Exercise objective:
Nothing in the records may change. Print them all again.

*** Opening of Dataset extract ***

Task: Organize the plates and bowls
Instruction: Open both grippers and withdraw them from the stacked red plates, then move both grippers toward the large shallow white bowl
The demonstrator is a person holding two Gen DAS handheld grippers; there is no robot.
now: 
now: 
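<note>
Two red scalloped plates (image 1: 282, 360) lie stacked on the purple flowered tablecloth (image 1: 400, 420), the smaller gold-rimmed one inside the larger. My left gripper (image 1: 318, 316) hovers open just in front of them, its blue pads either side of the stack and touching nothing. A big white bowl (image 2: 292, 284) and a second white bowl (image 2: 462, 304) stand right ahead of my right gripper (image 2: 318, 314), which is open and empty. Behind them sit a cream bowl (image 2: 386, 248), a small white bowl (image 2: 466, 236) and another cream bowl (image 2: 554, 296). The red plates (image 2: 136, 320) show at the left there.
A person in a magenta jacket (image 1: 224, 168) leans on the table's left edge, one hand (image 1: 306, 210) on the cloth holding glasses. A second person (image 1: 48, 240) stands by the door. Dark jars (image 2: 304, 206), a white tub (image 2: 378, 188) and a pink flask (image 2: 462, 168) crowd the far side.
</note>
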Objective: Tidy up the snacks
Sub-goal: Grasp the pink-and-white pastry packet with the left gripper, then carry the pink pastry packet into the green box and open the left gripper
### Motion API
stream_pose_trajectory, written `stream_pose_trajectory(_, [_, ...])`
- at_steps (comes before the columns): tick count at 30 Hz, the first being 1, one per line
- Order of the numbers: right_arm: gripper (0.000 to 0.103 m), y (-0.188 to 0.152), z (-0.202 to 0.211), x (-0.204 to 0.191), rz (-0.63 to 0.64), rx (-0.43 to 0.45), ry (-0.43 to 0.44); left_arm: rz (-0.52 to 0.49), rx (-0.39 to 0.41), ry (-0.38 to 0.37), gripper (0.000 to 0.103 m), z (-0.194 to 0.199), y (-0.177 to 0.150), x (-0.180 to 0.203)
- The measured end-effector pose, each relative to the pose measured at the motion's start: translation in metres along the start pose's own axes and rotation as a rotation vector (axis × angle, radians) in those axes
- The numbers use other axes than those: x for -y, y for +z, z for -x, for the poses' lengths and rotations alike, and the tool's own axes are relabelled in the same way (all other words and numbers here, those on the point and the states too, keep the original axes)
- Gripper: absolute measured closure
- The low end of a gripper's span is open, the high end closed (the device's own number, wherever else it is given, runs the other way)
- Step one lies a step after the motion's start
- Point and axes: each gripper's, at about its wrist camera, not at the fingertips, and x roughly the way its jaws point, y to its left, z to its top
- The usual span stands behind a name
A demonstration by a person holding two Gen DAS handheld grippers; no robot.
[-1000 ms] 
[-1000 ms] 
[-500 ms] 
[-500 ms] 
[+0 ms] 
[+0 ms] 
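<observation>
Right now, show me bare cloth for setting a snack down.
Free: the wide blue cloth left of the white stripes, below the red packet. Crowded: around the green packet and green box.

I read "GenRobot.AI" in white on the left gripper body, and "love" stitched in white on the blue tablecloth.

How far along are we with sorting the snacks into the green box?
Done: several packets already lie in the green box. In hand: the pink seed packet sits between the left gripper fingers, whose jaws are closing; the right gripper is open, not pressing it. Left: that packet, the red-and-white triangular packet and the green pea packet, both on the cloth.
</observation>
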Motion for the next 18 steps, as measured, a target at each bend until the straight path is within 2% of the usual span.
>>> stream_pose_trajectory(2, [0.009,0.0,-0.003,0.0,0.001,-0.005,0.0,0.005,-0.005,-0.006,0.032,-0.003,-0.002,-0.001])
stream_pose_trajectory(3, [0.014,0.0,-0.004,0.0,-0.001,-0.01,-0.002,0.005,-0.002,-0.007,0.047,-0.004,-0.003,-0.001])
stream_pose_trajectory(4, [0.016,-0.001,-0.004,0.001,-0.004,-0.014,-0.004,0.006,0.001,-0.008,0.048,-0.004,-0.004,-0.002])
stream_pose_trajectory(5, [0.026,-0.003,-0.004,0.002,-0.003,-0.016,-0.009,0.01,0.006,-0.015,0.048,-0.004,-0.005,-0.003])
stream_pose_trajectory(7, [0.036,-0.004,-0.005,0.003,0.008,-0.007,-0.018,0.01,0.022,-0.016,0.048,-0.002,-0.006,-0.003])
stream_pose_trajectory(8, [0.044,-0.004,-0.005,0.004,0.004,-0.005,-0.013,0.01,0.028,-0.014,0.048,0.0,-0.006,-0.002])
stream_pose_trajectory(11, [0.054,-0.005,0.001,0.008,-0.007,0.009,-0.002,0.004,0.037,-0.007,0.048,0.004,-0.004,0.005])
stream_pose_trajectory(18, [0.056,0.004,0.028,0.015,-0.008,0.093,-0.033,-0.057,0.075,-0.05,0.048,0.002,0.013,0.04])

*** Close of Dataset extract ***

Problem solution:
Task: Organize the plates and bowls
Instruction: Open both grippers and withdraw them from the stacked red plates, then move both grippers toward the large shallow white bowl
The demonstrator is a person holding two Gen DAS handheld grippers; there is no robot.
now: 
now: 
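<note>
Two red scalloped plates (image 1: 282, 360) lie stacked on the purple flowered tablecloth (image 1: 400, 420), the smaller gold-rimmed one inside the larger. My left gripper (image 1: 318, 316) hovers open just in front of them, its blue pads either side of the stack and touching nothing. A big white bowl (image 2: 292, 284) and a second white bowl (image 2: 462, 304) stand right ahead of my right gripper (image 2: 318, 314), which is open and empty. Behind them sit a cream bowl (image 2: 386, 248), a small white bowl (image 2: 466, 236) and another cream bowl (image 2: 554, 296). The red plates (image 2: 136, 320) show at the left there.
A person in a magenta jacket (image 1: 224, 168) leans on the table's left edge, one hand (image 1: 306, 210) on the cloth holding glasses. A second person (image 1: 48, 240) stands by the door. Dark jars (image 2: 304, 206), a white tub (image 2: 378, 188) and a pink flask (image 2: 462, 168) crowd the far side.
</note>
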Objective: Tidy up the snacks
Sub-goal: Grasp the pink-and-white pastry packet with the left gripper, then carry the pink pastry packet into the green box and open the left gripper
### Motion API
stream_pose_trajectory, written `stream_pose_trajectory(_, [_, ...])`
- at_steps (comes before the columns): tick count at 30 Hz, the first being 1, one per line
- Order of the numbers: right_arm: gripper (0.000 to 0.103 m), y (-0.188 to 0.152), z (-0.202 to 0.211), x (-0.204 to 0.191), rz (-0.63 to 0.64), rx (-0.43 to 0.45), ry (-0.43 to 0.44); left_arm: rz (-0.52 to 0.49), rx (-0.39 to 0.41), ry (-0.38 to 0.37), gripper (0.000 to 0.103 m), z (-0.194 to 0.199), y (-0.177 to 0.150), x (-0.180 to 0.203)
- The measured end-effector pose, each relative to the pose measured at the motion's start: translation in metres along the start pose's own axes and rotation as a rotation vector (axis × angle, radians) in those axes
- The numbers use other axes than those: x for -y, y for +z, z for -x, for the poses' lengths and rotations alike, and the tool's own axes are relabelled in the same way (all other words and numbers here, those on the point and the states too, keep the original axes)
- Gripper: absolute measured closure
- The low end of a gripper's span is open, the high end closed (the device's own number, wherever else it is given, runs the other way)
- Step one lies a step after the motion's start
- Point and axes: each gripper's, at about its wrist camera, not at the fingertips, and x roughly the way its jaws point, y to its left, z to its top
- The usual span stands behind a name
A demonstration by a person holding two Gen DAS handheld grippers; no robot.
[-1000 ms] 
[-1000 ms] 
[-500 ms] 
[-500 ms] 
[+0 ms] 
[+0 ms] 
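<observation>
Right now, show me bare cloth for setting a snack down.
Free: the wide blue cloth left of the white stripes, below the red packet. Crowded: around the green packet and green box.

I read "GenRobot.AI" in white on the left gripper body, and "love" stitched in white on the blue tablecloth.

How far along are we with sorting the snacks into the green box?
Done: several packets already lie in the green box. In hand: the pink seed packet sits between the left gripper fingers, whose jaws are closing; the right gripper is open, not pressing it. Left: that packet, the red-and-white triangular packet and the green pea packet, both on the cloth.
</observation>
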Motion for the next 18 steps, as measured, a target at each bend until the straight path is within 2% of the usual span.
>>> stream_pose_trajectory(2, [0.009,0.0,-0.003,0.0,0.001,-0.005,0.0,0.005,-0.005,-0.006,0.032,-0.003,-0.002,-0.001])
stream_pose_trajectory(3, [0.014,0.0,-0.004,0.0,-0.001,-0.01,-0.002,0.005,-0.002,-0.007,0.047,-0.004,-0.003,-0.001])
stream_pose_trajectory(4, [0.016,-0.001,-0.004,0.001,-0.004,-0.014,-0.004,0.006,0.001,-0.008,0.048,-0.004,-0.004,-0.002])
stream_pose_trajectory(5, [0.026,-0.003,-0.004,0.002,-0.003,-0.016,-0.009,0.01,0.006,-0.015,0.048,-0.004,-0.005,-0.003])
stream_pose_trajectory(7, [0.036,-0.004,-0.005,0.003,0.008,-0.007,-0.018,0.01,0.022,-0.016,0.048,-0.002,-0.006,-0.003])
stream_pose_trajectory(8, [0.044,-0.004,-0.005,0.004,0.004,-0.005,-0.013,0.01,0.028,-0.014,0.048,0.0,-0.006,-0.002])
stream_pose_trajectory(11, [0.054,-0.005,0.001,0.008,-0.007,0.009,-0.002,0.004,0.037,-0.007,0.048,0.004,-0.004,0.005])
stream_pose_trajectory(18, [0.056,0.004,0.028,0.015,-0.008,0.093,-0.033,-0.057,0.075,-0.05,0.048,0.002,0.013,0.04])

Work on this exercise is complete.